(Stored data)

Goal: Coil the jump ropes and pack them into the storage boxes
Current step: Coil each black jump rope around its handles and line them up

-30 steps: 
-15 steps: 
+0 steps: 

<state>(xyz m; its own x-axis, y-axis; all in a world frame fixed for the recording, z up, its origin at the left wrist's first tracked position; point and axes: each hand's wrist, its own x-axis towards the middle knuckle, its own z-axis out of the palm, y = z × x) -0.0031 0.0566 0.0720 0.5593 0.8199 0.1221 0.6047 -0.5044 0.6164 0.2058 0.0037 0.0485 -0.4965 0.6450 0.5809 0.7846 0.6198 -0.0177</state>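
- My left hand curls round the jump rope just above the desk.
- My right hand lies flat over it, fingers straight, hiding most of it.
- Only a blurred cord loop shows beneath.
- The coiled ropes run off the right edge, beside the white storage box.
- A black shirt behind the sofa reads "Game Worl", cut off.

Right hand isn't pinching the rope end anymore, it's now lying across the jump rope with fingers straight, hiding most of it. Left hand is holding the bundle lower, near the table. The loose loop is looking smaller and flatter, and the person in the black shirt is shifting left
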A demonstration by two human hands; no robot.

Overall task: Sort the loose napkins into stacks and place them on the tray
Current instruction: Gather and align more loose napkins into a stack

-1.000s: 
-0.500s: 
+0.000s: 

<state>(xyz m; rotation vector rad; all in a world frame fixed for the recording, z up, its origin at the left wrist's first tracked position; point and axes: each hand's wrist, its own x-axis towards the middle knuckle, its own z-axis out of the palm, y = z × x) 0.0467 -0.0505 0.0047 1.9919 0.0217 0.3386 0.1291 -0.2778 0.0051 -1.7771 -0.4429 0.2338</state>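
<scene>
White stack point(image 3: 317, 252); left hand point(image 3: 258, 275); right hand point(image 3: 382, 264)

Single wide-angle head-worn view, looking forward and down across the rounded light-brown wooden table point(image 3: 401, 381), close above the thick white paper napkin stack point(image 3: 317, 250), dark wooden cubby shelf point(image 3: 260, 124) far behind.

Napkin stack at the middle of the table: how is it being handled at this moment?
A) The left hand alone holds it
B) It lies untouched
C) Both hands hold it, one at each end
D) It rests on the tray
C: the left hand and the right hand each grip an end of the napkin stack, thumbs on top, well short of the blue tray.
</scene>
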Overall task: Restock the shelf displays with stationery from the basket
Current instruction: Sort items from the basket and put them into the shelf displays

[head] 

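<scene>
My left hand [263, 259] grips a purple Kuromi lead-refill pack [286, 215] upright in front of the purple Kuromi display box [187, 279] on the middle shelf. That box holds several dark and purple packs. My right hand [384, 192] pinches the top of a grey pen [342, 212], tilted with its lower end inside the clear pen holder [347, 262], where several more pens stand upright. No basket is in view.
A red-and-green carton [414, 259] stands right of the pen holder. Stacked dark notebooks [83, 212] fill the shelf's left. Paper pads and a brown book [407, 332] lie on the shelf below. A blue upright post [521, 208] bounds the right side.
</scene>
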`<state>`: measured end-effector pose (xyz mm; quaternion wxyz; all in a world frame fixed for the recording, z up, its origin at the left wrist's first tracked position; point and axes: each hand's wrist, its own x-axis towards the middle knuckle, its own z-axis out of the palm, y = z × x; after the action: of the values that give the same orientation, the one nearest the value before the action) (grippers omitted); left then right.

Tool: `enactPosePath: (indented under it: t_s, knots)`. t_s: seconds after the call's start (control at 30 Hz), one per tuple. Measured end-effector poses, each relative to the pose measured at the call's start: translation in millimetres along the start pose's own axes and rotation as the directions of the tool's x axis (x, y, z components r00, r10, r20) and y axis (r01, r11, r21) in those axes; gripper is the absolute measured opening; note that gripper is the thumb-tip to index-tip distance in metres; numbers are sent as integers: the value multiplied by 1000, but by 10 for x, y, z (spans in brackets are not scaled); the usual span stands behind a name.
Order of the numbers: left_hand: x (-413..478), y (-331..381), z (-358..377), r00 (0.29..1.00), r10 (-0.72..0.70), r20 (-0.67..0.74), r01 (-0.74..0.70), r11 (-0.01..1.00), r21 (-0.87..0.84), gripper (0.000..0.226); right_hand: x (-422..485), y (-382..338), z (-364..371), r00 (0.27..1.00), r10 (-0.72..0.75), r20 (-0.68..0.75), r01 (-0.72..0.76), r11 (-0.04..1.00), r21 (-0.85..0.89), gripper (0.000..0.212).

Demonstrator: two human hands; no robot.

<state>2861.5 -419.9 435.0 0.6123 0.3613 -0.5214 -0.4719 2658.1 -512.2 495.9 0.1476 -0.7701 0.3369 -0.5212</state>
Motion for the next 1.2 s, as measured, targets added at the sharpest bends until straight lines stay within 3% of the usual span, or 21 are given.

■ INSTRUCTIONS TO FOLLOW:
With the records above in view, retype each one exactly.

■ ANSWER BELOW:
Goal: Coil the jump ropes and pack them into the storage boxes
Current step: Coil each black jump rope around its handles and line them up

-30 steps: 
-15 steps: 
+0 steps: 

<state>(xyz m; its own x-axis, y-axis; all in a world frame fixed for the recording, z up, its origin at the left wrist's first tracked position; point and axes: each hand's wrist, its own x-axis towards the middle knuckle, its own z-axis out of the palm, y = z × x) -0.0031 0.0566 0.0720 0.5593 0.8199 0.1221 0.6047 -0.5044 0.6164 0.2058 0.0037 0.0485 -0.4965 0.6450 0.5809 0.7846 0.6198 -0.0177</state>
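- My left hand curls round the jump rope just above the desk.
- My right hand lies flat over it, fingers straight, hiding most of it.
- Only a blurred cord loop shows beneath.
- The coiled ropes run off the right edge, beside the white storage box.
- A black shirt behind the sofa reads "Game Worl", cut off.

Right hand isn't pinching the rope end anymore, it's now lying across the jump rope with fingers straight, hiding most of it. Left hand is holding the bundle lower, near the table. The loose loop is looking smaller and flatter, and the person in the black shirt is shifting left
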A demonstration by two human hands; no robot.

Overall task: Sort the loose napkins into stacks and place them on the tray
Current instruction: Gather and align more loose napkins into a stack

-1.000s: 
-0.500s: 
+0.000s: 

<state>(xyz m; rotation vector rad; all in a world frame fixed for the recording, z up, its origin at the left wrist's first tracked position; point and axes: each hand's wrist, its own x-axis towards the middle knuckle, its own z-axis out of the palm, y = z × x) 0.0467 -0.0505 0.0047 1.9919 0.0217 0.3386 0.1291 -0.2778 0.0051 -1.7771 -0.4429 0.2338</state>
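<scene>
White stack point(image 3: 317, 252); left hand point(image 3: 258, 275); right hand point(image 3: 382, 264)

Single wide-angle head-worn view, looking forward and down across the rounded light-brown wooden table point(image 3: 401, 381), close above the thick white paper napkin stack point(image 3: 317, 250), dark wooden cubby shelf point(image 3: 260, 124) far behind.

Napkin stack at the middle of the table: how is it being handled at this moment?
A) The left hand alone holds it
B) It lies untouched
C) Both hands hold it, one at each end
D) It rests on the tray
C: the left hand and the right hand each grip an end of the napkin stack, thumbs on top, well short of the blue tray.
</scene>
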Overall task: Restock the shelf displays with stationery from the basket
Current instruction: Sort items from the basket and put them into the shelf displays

[head] 

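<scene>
My left hand [263, 259] grips a purple Kuromi lead-refill pack [286, 215] upright in front of the purple Kuromi display box [187, 279] on the middle shelf. That box holds several dark and purple packs. My right hand [384, 192] pinches the top of a grey pen [342, 212], tilted with its lower end inside the clear pen holder [347, 262], where several more pens stand upright. No basket is in view.
A red-and-green carton [414, 259] stands right of the pen holder. Stacked dark notebooks [83, 212] fill the shelf's left. Paper pads and a brown book [407, 332] lie on the shelf below. A blue upright post [521, 208] bounds the right side.
</scene>
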`<state>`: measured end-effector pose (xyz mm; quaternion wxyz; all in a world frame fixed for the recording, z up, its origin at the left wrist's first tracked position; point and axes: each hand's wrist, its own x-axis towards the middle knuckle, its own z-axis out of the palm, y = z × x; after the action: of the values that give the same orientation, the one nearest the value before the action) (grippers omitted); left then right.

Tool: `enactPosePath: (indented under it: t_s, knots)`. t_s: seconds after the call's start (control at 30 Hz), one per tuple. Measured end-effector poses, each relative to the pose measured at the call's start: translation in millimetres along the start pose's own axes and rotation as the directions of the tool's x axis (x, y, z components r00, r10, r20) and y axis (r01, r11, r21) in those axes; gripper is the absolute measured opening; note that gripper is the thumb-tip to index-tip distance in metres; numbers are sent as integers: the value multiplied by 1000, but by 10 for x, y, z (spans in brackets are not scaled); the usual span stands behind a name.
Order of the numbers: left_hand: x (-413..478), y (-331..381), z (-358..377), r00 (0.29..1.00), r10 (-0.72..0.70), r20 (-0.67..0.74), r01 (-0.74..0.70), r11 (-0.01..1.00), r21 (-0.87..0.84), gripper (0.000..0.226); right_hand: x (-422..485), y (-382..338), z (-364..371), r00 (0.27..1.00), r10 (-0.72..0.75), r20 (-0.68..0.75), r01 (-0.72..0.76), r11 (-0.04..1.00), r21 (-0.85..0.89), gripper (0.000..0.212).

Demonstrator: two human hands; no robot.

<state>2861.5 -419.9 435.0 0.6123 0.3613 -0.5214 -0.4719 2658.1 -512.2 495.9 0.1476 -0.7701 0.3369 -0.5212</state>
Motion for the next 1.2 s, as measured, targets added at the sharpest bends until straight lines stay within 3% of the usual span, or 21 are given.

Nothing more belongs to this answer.